(WORK ORDER): For this item, repeat the material exactly while omitting its pictures.

──────────────────────────────

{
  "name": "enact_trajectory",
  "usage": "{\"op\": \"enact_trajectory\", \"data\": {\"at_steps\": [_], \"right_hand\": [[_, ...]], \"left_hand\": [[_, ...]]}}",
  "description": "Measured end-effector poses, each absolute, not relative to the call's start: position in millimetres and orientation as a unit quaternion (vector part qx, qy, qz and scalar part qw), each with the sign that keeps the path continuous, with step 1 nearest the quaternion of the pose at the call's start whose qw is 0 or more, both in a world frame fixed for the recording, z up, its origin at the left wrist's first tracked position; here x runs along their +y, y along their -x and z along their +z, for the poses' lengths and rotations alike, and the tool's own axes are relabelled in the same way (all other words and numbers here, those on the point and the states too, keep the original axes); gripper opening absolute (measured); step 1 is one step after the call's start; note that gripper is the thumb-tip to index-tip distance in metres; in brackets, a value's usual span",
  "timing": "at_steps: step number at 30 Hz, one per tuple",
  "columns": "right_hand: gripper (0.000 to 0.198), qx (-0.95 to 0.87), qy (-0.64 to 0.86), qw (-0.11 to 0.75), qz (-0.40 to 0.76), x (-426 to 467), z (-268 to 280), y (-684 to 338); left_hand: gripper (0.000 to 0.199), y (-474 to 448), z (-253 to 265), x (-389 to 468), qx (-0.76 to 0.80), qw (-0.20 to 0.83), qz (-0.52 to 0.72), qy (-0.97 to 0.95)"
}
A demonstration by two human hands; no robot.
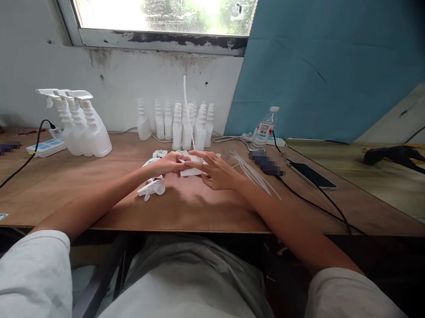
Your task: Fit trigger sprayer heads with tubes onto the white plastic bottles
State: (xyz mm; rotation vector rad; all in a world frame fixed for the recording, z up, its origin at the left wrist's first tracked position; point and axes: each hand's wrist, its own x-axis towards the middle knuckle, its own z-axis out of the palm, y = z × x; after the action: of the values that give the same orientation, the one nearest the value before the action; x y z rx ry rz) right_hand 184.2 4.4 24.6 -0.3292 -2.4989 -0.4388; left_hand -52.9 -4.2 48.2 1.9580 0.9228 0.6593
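Note:
My left hand [172,163] and my right hand [217,172] meet above the middle of the table, fingers closed round a white trigger spray head [193,171]. A long thin white dip tube [184,92] rises from it, leaning up toward the wall. My fingers hide part of the spray head and the tube's lower end. Loose white trigger spray heads [156,187] lie beside and under my left wrist. Right of my right hand, a fan of thin white tubes [256,177] rests on the wood.
Several capless white bottles [177,128] stand along the wall. White bottles with spray heads [86,129] stand at left beside a power strip [47,146]. A water bottle [262,133], a phone [312,175] and black cables [305,200] occupy the right side.

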Motion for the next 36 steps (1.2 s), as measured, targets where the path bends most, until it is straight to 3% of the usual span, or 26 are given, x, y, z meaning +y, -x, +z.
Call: {"op": "enact_trajectory", "data": {"at_steps": [5,7,10,15,22,30,36], "right_hand": [[0.062,-0.898,0.148,0.351,-0.220,10.8,27.1,-186.2],[0.058,-0.871,0.171,0.396,-0.234,12.6,29.1,-189.9],[0.055,-0.848,0.188,0.435,-0.238,12.9,32.1,-195.1],[0.054,-0.857,0.190,0.420,-0.231,12.1,33.0,-196.9],[0.058,-0.870,0.082,0.435,-0.216,2.7,41.4,-193.6],[0.051,-0.894,0.015,0.427,-0.135,-7.3,35.2,-181.6],[0.045,-0.905,0.009,0.412,-0.105,-10.1,32.3,-177.5]], "left_hand": [[0.050,54.9,61.3,38.7,0.296,0.445,0.246,-0.808],[0.053,56.3,66.8,68.0,0.317,0.364,0.371,-0.793],[0.061,56.2,70.3,120.2,0.470,0.145,0.539,-0.683],[0.085,49.1,71.4,187.7,0.606,0.084,0.512,-0.603],[0.044,49.5,79.5,186.3,0.617,0.072,0.476,-0.623],[0.056,92.4,78.7,146.8,0.540,-0.128,0.454,-0.697],[0.051,110.5,71.4,143.5,0.467,-0.158,0.484,-0.723]]}}
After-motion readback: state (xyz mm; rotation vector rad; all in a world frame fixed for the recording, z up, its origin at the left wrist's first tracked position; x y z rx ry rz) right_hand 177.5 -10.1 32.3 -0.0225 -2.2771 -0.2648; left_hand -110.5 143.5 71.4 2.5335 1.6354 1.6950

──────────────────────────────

(WRITTEN SOLUTION):
{
  "name": "enact_trajectory",
  "usage": "{\"op\": \"enact_trajectory\", \"data\": {\"at_steps\": [_], \"right_hand\": [[_, ...]], \"left_hand\": [[_, ...]]}}",
  "description": "Measured end-effector poses, each absolute, not relative to the call's start: position in millimetres and orientation as a unit quaternion (vector part qx, qy, qz and scalar part qw), each with the sign that keeps the path continuous, with step 1 nearest the quaternion of the pose at the call's start whose qw is 0 or more, both in a world frame fixed for the recording, z up, its origin at the left wrist's first tracked position; here x runs along their +y, y along their -x and z along their +z, for the poses' lengths and rotations alike, and the tool's own axes are relabelled in the same way (all other words and numbers here, those on the point and the states too, keep the original axes); gripper opening absolute (measured); step 1 is one step after the call's start; note that gripper is the thumb-tip to index-tip distance in metres; in brackets, a value's usual span",
  "timing": "at_steps: step number at 30 Hz, one per tuple",
  "columns": "right_hand: gripper (0.000 to 0.198), qx (-0.95 to 0.87), qy (-0.64 to 0.86), qw (-0.11 to 0.75), qz (-0.40 to 0.76), x (-426 to 467), z (-268 to 280), y (-684 to 338); left_hand: gripper (0.000 to 0.199), y (-474 to 448), z (-253 to 265), x (-389 to 468), qx (-0.76 to 0.80), qw (-0.20 to 0.83), qz (-0.52 to 0.72), qy (-0.97 to 0.95)"
}
A demonstration by two human hands; no robot.
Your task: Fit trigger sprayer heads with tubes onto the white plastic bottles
State: (xyz mm; rotation vector rad; all in a world frame fixed for the recording, z up, its origin at the left wrist's first tracked position; point and axes: each hand's wrist, its own x-axis towards the middle knuckle, its own z-axis out of the palm, y = z × x; after the action: of the values that give the same orientation, the one nearest the value before the action; x y z rx ry rz) right_hand 184.2 4.4 24.6 -0.3292 -2.4989 -0.4388; left_hand -52.9 -4.2 48.2 1.9580 0.9228 0.6593
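Note:
My left hand [172,163] and my right hand [217,172] meet above the middle of the table, fingers closed round a white trigger spray head [193,171]. A long thin white dip tube [184,92] rises from it, leaning up toward the wall. My fingers hide part of the spray head and the tube's lower end. Loose white trigger spray heads [156,187] lie beside and under my left wrist. Right of my right hand, a fan of thin white tubes [256,177] rests on the wood.
Several capless white bottles [177,128] stand along the wall. White bottles with spray heads [86,129] stand at left beside a power strip [47,146]. A water bottle [262,133], a phone [312,175] and black cables [305,200] occupy the right side.
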
Motion for the next 36 steps (1.2 s), as measured, targets where the path bends most, until it is straight to 3% of the usual span, or 26 are given, x, y, z meaning +y, -x, +z.
Call: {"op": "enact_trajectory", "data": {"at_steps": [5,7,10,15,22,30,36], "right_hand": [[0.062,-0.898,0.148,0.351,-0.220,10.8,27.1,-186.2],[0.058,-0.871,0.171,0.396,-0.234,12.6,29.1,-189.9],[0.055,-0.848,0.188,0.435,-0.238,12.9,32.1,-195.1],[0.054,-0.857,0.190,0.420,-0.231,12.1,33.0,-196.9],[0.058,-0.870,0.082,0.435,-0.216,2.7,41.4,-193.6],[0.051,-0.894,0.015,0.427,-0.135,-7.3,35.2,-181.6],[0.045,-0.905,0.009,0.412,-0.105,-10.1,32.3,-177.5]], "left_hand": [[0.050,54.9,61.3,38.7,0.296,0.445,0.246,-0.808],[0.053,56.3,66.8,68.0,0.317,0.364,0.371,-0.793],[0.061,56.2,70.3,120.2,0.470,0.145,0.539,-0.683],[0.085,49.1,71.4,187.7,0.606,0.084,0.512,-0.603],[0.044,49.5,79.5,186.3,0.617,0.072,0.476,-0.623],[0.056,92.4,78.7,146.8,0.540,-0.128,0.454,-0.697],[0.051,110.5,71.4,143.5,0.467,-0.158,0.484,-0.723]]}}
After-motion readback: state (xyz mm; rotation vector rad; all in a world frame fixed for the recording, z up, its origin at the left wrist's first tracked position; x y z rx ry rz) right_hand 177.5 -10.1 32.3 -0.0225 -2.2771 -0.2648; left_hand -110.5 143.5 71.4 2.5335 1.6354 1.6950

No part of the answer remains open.